3 Min Read
* GPT wants to buy investment, commercial and industrial business
* Australand says has not formed a view, offer incomplete
* Australand shares up 9 pct; GPT nudges higher (Adds market reaction, comments)
MELBOURNE, Dec 10 (Reuters) - Australia's Australand Property Group said it has received an unsolicited, highly conditional offer from property trust GPT Group to buy parts of its business, including its A$2.3 billion ($2.4 billion) investment property portfolio.
Australand, a diversified property group 59 percent owned by Singapore-based property group CapitaLand Ltd, said on Monday it had not formed a view on the proposal, which is also targetting its smaller commercial and industrial business.
Its shares rose 9 percent on the news.
No price for the offer was given. Australand described it as incomplete and subject to a number of factors including due diligence.
In a separate statement, GPT said it wanted to begin talks with Australand over its cash offer.
"Australand is attractive because industrial (property) is a high-yielding asset class," said Sholto Machonochile, analyst at CLSA.
"They (GPT) probably don't want exposure to residential, which is why they've offered for asset purchase rather than company purchase," he added.

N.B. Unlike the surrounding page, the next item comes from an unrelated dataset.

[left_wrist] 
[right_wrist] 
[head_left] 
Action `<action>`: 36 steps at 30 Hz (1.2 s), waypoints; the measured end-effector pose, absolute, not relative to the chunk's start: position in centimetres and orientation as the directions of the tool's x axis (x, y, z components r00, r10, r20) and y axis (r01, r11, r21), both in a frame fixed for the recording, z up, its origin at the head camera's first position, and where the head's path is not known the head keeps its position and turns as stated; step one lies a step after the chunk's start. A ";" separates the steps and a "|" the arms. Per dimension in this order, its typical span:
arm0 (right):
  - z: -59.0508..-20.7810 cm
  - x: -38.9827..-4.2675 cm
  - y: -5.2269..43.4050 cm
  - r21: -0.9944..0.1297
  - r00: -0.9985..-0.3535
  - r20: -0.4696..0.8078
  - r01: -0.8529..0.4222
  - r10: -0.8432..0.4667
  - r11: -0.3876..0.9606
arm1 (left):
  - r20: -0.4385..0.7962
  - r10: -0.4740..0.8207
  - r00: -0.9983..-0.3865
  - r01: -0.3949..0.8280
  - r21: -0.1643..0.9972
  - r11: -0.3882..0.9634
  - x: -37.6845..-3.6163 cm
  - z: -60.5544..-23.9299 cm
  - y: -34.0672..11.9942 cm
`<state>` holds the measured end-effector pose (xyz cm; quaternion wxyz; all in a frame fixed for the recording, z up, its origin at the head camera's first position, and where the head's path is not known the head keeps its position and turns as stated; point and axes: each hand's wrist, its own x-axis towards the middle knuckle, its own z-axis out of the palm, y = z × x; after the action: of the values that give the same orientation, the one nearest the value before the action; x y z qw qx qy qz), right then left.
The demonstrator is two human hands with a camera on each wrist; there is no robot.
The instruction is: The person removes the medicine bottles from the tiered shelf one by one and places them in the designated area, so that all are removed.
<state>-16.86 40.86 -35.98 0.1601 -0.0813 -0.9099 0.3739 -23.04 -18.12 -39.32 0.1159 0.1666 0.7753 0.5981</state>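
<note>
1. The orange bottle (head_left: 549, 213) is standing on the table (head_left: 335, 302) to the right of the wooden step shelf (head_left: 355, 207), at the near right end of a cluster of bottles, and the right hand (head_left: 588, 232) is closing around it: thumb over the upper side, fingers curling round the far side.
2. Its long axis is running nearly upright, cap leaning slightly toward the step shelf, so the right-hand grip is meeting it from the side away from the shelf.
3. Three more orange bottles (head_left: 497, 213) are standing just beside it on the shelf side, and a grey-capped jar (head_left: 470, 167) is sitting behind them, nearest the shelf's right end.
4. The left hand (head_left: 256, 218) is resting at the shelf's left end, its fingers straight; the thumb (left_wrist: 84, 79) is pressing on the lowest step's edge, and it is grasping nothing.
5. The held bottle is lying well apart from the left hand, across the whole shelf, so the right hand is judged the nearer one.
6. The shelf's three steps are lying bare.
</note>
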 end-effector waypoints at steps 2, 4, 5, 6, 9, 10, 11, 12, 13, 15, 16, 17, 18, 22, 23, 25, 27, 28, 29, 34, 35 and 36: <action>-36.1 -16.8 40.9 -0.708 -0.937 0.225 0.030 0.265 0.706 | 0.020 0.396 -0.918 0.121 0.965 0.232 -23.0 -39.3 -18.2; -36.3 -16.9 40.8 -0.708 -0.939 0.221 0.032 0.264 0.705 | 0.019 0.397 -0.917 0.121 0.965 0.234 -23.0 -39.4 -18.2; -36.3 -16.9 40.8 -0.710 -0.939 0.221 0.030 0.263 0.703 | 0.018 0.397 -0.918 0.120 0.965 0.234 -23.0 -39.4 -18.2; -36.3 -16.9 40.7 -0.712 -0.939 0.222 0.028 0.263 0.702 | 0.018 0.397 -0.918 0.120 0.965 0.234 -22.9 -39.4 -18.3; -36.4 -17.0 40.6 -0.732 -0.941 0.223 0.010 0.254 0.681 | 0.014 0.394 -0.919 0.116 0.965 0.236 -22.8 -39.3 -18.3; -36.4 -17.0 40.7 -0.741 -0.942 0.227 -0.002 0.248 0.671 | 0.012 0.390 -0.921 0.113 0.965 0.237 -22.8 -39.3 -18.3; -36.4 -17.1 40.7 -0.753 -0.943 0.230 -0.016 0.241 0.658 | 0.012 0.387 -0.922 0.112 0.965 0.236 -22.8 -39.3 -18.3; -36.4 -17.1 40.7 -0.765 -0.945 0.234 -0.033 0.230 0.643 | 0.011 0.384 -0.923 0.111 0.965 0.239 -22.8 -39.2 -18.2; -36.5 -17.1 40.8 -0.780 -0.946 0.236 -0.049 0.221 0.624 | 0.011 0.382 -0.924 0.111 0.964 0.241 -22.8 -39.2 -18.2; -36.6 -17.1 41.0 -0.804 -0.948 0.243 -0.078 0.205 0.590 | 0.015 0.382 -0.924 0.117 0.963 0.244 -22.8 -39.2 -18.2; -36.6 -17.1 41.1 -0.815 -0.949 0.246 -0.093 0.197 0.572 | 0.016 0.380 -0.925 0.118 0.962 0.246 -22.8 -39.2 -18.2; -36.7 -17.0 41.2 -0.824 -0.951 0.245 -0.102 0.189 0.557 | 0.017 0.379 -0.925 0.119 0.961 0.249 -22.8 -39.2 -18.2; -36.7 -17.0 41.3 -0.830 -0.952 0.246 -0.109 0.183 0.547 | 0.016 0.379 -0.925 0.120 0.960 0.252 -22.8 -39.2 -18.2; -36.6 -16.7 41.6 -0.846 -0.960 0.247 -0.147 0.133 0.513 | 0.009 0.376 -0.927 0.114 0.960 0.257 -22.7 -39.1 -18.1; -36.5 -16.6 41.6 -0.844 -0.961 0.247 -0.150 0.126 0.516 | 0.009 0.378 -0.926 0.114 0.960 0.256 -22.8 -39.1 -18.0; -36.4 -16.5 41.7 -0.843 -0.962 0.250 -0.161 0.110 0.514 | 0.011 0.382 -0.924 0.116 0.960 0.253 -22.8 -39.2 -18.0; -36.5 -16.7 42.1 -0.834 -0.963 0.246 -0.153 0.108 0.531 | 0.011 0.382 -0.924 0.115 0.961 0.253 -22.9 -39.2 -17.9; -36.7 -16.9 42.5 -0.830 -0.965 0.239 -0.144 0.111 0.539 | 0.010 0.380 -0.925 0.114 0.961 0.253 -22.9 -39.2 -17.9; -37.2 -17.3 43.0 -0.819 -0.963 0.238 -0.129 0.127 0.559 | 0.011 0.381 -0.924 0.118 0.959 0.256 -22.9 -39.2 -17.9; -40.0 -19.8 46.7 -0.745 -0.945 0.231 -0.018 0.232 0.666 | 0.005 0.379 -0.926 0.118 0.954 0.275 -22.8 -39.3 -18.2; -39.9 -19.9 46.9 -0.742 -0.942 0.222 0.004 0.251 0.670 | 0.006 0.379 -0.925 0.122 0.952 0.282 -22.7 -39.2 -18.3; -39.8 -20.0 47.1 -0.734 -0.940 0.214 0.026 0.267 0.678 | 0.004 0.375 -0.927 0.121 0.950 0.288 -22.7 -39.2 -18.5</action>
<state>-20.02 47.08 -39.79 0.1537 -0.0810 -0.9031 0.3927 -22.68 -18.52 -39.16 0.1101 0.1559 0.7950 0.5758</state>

Australand's investment property division had a total portfolio value of A$2.3 billion with 70 properties at June 30, according to the company's website.
Under the proposal, Australand would retain the residential business and remain listed on the Australian Stock Exchange.
Australand's shares rose as much as 9.6 percent to A$3.34, the biggest one-day rise since June 2009. It last traded up 6 percent for a market capitalisation of A$1.84 billion.
Analysts said GPT may have to go above the book value to get the deal done. Its shares gained 0.6 percent.
"For GPT, it would increase their passively managed property and slightly decrease the development portfolio, so that is within their strategy," said Bell Potter Securities head of research Peter Quinton.
Ratings agency Standard & Poor's said its ratings on GPT would not be affected by the offer, saying a deal was consistent with GPT's plan to increase the weighting of office and industrial assets in its portfolio, and reduce retail.
Analysts at Credit Suisse said Australand's investment property portfolio contribubted 61 percent of fiscal 2012 earnings. Its residential business accounted for 32 percent of earnings and its commercial and industrial business 7 percent.